MTN Nigeria has shut down its stores and service centres across Nigeria as reactions from xenophobic attacks in South Africa continue to grow. In a press release posted on Wednesday, the Nigerian subsidiary confirmed that its facilities and stakeholders have been subject of attacks since Tuesday.
It announced that all its stores and service centres will be shut down till further notice “as a precaution.”
“MTN condemns any acts of violence, prejudice and xenophobia,” the company wrote in the press release. “We are engaging all relevant authorities in this regard and urge them to act swiftly to reduce tensions both in South Africa and Nigeria.”
Xenophobic attacks have been an unfortunate part of post-apartheid South Africa. In 2008, the country witnessed the worst wave of attacks on foreigners, which led to the death of over 60 people. Another notable wave erupted in 2015, with the attacks well-covered thanks to the rise of social media.
South Africans blame other Africans for taking their jobs and engaging in criminal activities like drug dealing. Unemployment is rife in South Africa, standing as high as 28%.
According to the BBC, the recent attacks began a day after South African truck drivers started a strike protest against the use of foreign drivers. Xenophobic South Africans have attacked and looted shops as well as truck drivers from foreign countries.

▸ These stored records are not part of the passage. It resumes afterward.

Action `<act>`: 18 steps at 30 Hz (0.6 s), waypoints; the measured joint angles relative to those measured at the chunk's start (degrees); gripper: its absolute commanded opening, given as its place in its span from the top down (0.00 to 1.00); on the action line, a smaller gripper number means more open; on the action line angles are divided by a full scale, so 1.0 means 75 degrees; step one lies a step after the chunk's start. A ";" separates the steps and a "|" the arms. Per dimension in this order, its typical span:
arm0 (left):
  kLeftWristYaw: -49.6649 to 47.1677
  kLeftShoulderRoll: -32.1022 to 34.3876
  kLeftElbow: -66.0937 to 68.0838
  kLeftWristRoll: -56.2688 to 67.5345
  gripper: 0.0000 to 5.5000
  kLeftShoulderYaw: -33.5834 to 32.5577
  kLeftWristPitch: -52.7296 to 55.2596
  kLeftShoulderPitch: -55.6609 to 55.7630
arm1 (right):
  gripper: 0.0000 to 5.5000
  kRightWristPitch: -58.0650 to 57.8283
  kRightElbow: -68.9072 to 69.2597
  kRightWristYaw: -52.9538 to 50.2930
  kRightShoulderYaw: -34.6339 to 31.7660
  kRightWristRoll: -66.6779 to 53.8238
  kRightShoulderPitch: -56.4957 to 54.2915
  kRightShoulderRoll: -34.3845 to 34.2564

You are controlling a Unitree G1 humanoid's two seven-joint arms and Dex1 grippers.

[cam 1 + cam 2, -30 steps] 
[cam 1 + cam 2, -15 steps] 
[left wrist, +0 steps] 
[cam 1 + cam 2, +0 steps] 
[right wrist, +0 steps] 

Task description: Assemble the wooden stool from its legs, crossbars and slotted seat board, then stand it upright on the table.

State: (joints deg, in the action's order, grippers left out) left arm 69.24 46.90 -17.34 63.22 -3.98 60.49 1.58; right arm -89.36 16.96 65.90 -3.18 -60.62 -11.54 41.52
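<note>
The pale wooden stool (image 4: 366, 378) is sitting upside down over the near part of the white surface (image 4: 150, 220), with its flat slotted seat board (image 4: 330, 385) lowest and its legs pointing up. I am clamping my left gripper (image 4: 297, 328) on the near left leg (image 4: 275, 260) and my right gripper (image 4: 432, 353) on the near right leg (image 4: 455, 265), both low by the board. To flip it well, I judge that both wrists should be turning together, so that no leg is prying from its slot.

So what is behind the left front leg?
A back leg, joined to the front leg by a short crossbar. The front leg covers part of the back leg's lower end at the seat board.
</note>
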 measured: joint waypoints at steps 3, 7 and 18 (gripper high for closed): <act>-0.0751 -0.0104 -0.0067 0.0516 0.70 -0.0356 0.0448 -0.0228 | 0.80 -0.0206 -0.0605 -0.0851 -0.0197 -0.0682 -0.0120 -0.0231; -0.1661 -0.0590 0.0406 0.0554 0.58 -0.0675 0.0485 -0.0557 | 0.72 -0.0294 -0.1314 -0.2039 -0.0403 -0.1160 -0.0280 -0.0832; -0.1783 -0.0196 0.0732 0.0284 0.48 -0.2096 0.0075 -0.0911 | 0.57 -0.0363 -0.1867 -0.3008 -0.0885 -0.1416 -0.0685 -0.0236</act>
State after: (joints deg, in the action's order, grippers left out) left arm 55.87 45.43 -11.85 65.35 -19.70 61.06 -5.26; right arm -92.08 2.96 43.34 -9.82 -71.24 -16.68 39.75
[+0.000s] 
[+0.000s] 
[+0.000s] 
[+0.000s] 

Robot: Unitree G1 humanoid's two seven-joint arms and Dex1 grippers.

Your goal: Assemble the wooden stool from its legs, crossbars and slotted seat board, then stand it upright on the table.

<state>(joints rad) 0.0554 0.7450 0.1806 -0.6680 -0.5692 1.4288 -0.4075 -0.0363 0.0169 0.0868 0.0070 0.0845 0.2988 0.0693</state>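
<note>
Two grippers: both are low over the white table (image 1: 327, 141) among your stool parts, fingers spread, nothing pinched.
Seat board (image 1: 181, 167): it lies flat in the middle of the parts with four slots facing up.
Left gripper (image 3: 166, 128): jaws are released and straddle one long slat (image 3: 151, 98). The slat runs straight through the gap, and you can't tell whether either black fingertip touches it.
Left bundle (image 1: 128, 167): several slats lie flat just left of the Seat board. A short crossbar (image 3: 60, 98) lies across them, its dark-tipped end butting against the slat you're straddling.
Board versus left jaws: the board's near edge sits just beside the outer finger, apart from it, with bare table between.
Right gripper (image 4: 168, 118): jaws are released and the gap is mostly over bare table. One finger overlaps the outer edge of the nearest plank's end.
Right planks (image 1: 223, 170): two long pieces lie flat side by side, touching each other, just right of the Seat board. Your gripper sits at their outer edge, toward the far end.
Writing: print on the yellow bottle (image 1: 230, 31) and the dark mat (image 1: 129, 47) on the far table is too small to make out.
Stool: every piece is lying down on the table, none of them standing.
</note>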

However, the recent wave of attacks on foreigners in South Africa is triggering a continental reaction.
In Nigeria, MTN’s facilities have been attacked in different states. Moreover, on Tuesday, Shoprite, another South Africa-owned company was attacked by protesting Nigerians. Following the attack, Shoprite shut down its stores in Nigeria and other African countries like Zambia.
Nigerian celebrities like Burna Boy and Tiwa Savage have also spoken out against the attacks in South Africa. Burna Boy declared he would never travel to the country, while Tiwa Savage pulled out of the DStv Delicious Festival holding in October.
The recent xenophobic attacks have come at a time when South Africa is hosting the World Economic Forum for Africa. A few African governments have since pulled out of the event and issued warnings against travelling to the country.
Meanwhile, on Wednesday, Nigeria said it would boycott the WEF and has also recalled its ambassador to South Africa. This announcement comes just days after Nigeria threatened to take “defensive measures” against the southern Africa country.
Nigerian Vice President Yemi Osinbajo had been due to attend the summit in Cape Town but will now return home in what is a major escalation of tensions between African largest economies.